Health Assistant
PassAudited by ClawScan on May 1, 2026.
Overview
The skill appears purpose-aligned and shows no exfiltration or hidden execution, but it stores sensitive health information locally and should be treated as private.
This skill looks coherent for a personal health assistant, but it handles private medical information. Before using it, decide whether you want health profiles, medication lists, reminders, and records stored under ~/.health_data, and avoid relying on it as a substitute for professional medical care.
Findings (3)
Artifact-based informational review of SKILL.md, metadata, install specs, static scan signals, and capability signals. ClawScan does not execute the skill or run runtime probes.
Private health details may remain on the device after use, and outdated stored data could influence later health guidance.
The skill persists sensitive health profile, medication, reminder, and health-record data locally for later reuse.

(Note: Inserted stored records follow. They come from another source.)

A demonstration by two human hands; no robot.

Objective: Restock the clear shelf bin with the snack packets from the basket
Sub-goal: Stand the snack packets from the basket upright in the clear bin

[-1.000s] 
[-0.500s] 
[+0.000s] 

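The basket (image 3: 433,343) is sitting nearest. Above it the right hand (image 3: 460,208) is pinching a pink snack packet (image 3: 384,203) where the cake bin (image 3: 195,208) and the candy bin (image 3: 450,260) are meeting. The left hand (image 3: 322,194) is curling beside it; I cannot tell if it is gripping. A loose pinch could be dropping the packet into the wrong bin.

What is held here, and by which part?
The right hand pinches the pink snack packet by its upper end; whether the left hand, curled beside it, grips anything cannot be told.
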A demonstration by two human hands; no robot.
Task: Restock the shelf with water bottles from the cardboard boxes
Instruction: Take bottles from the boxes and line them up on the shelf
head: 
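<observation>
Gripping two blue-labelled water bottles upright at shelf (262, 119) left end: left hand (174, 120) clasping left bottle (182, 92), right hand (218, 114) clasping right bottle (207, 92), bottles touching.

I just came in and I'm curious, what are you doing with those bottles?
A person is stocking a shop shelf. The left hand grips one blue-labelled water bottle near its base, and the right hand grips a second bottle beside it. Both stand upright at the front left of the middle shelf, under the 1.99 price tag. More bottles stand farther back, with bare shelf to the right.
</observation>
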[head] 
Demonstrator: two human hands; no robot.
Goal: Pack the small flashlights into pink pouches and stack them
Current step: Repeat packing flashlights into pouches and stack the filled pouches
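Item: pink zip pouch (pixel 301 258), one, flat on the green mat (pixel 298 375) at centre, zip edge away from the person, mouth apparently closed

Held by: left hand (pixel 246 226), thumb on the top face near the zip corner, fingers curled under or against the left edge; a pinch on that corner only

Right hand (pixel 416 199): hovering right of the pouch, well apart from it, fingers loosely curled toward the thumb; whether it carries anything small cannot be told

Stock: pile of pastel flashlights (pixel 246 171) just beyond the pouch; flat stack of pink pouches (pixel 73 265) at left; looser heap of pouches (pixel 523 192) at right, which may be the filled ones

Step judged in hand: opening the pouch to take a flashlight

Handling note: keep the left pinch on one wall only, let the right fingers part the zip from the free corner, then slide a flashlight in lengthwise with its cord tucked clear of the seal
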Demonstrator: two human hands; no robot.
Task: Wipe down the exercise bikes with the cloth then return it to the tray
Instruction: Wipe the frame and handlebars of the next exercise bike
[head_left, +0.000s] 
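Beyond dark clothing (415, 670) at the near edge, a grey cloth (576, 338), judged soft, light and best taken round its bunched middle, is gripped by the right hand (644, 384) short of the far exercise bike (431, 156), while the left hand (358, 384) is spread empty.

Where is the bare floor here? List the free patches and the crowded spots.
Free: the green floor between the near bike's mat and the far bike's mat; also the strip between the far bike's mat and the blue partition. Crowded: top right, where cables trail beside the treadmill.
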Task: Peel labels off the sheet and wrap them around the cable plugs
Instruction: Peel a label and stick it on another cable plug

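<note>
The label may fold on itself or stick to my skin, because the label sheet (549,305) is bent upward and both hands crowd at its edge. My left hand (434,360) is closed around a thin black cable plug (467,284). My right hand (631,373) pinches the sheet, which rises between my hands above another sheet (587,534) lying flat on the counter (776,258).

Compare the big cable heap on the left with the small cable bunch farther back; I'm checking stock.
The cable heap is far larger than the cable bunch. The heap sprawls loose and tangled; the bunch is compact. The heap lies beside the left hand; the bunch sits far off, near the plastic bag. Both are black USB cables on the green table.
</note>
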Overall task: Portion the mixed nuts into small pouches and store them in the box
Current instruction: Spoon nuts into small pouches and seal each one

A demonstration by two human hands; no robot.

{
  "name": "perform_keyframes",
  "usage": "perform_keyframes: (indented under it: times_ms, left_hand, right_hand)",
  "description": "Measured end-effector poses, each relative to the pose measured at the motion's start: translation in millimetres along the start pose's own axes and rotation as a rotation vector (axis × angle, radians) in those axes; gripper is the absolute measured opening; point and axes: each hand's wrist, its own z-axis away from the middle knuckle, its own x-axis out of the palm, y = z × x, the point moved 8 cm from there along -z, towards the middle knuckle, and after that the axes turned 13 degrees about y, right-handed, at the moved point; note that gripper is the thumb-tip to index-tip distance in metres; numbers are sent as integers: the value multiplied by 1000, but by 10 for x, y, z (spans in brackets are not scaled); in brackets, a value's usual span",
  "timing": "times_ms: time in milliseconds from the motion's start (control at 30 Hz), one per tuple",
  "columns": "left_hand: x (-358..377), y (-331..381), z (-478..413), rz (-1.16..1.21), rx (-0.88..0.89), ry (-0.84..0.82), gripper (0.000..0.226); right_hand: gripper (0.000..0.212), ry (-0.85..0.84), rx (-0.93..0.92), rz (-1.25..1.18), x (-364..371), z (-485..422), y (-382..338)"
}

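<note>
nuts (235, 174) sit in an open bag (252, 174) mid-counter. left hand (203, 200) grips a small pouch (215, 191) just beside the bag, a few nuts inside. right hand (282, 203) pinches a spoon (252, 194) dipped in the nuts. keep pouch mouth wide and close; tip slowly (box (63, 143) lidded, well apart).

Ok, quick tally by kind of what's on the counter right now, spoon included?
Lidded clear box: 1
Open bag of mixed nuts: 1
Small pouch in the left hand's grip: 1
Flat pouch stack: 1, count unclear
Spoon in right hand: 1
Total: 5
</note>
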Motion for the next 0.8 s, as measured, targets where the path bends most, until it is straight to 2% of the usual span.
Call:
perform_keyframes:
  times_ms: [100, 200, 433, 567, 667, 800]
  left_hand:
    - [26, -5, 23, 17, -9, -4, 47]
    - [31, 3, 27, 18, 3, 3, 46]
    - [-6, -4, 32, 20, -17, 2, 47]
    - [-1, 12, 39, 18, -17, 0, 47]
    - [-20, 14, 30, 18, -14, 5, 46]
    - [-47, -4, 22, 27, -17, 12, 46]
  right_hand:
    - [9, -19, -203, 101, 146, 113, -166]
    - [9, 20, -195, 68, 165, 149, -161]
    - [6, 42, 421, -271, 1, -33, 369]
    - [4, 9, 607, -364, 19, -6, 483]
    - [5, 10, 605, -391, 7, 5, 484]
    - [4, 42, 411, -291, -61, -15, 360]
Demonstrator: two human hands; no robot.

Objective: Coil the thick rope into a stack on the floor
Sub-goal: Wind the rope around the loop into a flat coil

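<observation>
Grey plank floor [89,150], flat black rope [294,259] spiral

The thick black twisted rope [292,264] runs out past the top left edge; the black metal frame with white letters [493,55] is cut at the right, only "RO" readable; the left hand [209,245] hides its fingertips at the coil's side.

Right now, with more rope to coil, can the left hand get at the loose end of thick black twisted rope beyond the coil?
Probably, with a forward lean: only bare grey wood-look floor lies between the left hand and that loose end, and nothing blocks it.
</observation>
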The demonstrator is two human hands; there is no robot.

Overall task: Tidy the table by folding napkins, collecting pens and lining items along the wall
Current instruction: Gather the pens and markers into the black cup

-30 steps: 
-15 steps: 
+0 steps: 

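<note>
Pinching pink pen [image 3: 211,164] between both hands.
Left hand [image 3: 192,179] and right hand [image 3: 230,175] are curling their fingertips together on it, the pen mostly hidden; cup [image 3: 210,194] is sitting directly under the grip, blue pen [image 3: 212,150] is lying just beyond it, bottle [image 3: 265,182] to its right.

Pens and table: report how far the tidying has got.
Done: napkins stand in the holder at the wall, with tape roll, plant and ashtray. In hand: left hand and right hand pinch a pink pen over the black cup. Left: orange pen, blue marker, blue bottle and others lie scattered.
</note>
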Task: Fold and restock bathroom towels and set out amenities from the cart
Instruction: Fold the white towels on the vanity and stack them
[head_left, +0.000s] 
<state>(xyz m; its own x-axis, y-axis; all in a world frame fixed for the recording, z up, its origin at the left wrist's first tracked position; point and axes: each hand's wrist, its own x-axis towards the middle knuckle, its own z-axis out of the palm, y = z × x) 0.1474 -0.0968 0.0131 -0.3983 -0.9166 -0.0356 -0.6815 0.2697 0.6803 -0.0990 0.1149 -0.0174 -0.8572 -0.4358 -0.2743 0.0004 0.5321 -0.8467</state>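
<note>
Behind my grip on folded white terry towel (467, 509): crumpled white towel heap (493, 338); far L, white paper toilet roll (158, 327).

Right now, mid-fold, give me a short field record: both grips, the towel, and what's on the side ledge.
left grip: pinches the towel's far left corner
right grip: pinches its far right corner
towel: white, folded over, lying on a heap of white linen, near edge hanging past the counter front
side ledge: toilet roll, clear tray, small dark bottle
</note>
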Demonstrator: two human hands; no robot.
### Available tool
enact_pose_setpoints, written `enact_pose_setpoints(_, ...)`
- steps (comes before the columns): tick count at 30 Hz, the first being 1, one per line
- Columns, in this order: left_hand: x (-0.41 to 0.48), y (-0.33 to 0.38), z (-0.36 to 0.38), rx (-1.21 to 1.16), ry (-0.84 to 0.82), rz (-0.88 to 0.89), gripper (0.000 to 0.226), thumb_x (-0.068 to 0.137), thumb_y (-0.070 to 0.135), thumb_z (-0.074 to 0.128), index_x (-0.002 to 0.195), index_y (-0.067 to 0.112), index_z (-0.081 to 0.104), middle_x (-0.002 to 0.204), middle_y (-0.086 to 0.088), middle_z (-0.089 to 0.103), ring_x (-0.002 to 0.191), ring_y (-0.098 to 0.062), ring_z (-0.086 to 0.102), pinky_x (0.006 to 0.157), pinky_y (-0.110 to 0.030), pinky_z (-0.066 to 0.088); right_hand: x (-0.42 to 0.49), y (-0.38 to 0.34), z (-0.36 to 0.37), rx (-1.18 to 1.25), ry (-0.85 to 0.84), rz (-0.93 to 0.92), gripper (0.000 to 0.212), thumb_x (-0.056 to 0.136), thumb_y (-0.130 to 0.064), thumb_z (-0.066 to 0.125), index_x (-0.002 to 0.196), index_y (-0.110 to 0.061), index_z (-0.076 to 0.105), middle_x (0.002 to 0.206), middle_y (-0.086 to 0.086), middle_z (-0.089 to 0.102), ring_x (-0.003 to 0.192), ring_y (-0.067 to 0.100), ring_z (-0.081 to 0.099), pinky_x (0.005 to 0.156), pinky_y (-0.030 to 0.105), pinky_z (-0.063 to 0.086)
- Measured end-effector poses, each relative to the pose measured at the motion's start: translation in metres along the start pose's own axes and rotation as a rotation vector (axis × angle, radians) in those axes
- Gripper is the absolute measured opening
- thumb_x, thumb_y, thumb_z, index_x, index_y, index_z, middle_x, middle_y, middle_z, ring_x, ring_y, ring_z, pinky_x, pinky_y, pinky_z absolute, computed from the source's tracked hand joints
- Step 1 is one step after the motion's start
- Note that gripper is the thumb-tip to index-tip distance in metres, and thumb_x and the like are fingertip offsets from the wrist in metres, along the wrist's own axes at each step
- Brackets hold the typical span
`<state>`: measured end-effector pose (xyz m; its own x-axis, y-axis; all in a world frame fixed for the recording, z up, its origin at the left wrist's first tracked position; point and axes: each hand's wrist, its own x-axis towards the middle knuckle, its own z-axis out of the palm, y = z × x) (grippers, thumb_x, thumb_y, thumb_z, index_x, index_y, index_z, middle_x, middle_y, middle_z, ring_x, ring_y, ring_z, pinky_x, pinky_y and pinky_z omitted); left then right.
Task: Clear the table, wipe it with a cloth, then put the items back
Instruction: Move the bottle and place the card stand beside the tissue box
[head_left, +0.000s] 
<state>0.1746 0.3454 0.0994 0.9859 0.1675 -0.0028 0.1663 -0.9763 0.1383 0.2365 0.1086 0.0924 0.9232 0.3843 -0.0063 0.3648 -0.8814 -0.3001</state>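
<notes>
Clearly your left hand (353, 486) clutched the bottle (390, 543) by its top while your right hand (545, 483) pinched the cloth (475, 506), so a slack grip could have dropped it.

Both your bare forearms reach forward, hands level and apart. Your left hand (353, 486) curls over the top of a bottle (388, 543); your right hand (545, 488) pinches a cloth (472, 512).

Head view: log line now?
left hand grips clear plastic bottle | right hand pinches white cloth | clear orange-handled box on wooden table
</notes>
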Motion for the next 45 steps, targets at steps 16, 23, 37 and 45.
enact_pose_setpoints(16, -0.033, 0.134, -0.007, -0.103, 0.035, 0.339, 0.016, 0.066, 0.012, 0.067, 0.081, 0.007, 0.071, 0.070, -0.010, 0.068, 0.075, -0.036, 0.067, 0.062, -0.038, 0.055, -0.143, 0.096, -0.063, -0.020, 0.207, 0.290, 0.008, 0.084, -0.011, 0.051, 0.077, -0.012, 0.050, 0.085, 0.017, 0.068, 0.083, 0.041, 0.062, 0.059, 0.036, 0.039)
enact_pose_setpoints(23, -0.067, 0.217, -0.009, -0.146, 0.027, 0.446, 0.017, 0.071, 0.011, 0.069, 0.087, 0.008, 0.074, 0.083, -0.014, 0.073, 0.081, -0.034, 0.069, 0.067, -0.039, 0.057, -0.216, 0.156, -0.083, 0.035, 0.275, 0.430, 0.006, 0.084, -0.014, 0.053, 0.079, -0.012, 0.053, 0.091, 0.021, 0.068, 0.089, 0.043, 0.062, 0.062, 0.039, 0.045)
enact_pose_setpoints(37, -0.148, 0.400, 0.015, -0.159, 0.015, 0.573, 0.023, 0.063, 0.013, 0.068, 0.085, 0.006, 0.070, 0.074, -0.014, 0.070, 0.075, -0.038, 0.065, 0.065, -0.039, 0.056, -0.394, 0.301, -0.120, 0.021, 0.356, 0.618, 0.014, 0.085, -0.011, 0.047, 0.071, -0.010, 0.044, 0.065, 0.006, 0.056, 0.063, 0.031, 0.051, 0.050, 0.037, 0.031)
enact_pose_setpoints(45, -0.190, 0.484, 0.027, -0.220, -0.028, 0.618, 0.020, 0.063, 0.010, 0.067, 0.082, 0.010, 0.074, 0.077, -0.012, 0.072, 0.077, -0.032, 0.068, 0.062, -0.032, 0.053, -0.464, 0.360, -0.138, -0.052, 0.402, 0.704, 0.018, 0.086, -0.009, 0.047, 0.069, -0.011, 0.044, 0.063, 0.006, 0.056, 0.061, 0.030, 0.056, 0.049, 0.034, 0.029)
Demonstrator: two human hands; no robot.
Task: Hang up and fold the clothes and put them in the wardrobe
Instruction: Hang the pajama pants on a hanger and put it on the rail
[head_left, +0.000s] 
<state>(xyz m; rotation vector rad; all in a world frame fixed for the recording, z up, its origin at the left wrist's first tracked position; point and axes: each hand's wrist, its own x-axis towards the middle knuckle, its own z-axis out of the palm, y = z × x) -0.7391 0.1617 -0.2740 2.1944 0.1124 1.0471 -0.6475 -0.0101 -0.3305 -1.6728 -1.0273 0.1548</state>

DATA_DIR = Path.home() / ".health_data" ... "profile.json", "medications.json", "reminders.json", "records.json"
Only store information you are comfortable keeping locally, periodically review or delete ~/.health_data, and verify important health decisions with a professional.
An accidental or misunderstood request could change or remove local medication records.
The included helper code can update or delete local medication records, which is purpose-aligned but should be user-directed.
def update_medication(med_id: int, updates: dict) ... def delete_medication(med_id: int) ... json.dump(meds, open(DATA_DIR / "medications.json", 'w'), indent=2)
Confirm with the user before editing or deleting stored health records, and consider backing up important local health data.
Users have less registry-provided assurance about where the included code came from.
Registry-level provenance is not established for a skill that includes local scripts, even though the scripts themselves appear simple and purpose-aligned.
Source: unknown; Homepage: none
Review the included scripts before running them and prefer verified publishers or source links when handling sensitive health data.